India’s domestic companies are reshaping the country’s commercial real estate market, emerging as key players in office leasing activity. According to a new report by global property consultant JLL, homegrown firms have ramped up their presence significantly, now accounting for 46% of total leasing volumes since 2022, a significant jump from 35% during the 2017–2019 period.

This surge peaked in 2024, with Indian firms leasing 31.9 million square feet of office space. That momentum has carried over into early 2025, with 8.8 million square feet already leased in the first quarter alone. “This evolution reflects India’s strengthening economy and changing corporate strategies focused on efficiency and consolidation,” said Dr Samantak Das, Chief Economist and Head of Research and REIS, India, JLL.

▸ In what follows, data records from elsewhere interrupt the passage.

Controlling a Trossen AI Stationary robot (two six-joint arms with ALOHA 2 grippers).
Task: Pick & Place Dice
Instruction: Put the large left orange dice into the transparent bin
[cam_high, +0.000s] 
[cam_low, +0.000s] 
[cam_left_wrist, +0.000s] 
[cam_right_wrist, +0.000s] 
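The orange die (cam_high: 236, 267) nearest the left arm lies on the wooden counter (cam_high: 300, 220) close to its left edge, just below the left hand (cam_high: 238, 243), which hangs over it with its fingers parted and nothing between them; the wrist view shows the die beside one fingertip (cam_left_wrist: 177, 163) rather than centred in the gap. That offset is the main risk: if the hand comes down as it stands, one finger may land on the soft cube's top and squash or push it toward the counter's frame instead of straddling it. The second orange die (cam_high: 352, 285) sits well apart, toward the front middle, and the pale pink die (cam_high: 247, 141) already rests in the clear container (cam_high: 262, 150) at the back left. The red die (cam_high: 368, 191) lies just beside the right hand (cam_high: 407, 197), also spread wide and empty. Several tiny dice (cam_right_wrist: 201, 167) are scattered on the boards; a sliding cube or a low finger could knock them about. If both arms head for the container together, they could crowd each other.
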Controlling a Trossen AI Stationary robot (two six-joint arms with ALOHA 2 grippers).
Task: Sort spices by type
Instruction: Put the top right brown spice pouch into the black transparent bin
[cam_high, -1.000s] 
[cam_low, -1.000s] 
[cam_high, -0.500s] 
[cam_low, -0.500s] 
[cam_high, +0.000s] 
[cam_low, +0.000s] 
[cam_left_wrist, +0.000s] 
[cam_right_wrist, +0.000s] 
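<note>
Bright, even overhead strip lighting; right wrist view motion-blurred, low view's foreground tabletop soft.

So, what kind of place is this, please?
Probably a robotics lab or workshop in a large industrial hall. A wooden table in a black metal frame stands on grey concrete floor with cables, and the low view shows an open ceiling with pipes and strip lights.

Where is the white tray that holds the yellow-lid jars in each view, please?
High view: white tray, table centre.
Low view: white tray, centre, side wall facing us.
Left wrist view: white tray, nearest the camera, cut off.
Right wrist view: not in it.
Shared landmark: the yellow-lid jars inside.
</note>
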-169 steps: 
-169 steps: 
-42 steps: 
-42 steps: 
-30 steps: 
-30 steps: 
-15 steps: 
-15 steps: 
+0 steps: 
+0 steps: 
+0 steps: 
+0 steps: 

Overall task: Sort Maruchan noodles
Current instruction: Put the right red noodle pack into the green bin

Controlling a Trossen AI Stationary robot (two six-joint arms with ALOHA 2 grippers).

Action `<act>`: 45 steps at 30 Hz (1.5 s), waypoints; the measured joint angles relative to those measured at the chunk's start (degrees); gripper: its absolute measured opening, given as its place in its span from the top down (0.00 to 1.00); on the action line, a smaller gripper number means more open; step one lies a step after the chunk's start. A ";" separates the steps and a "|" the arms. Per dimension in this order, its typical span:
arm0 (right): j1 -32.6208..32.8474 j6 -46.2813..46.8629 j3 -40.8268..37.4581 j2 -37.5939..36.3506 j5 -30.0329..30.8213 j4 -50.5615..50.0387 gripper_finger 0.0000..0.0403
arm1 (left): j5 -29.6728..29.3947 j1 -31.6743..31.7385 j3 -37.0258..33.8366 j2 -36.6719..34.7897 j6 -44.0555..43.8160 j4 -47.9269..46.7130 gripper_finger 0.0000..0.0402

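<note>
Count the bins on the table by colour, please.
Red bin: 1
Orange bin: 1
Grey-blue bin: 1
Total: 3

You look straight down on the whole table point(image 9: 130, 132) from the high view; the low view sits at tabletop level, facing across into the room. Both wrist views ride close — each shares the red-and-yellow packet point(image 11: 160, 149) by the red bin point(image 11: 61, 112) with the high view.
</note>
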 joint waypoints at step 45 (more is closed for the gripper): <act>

The BFSI (Banking, Financial Services and Insurance) sector is leading the charge, which has witnessed the most dramatic expansion in deal sizes. Average lease volumes in this sector have more than doubled—from around 11,000 sq. ft pre-2020 to approximately 25,000 sq. ft in the last two years, marking a 125-130% increase. Manufacturing firms close behind, with average deal sizes nearly doubling to 16,000 sq. ft.

Delhi-NCR currently leads in domestic leasing activity, but Mumbai is seeing the sharpest growth, with its share expanding by nearly 62%. “The evolution of India’s domestic corporate real estate landscape reveals a fascinating divergence in occupier preferences across major metros,” said Rahul Arora, Office Leasing and Retail Services, JLL. “Delhi NCR and Mumbai have emerged as clear frontrunners, but with distinctly different demand drivers.”

India’s push toward domestic production and tech growth also influences this trend. The IT and ITeS sectors now average 31,000-32,000 sq. ft per deal—an 85-95% increase from the 2017–2019 average. Meanwhile, flexible workspace operators continue to close the largest deals, averaging 57,000-60,000 sq. ft, up 35-45% from past levels.

The report suggests that this growing momentum, driven by domestic consolidation and sectoral growth, could push India’s total office leasing activity to over 100 million square feet within 3-4 years. As Indian occupiers cement their presence, they’re reshaping demand and setting the stage for a more resilient and dynamic commercial real estate landscape.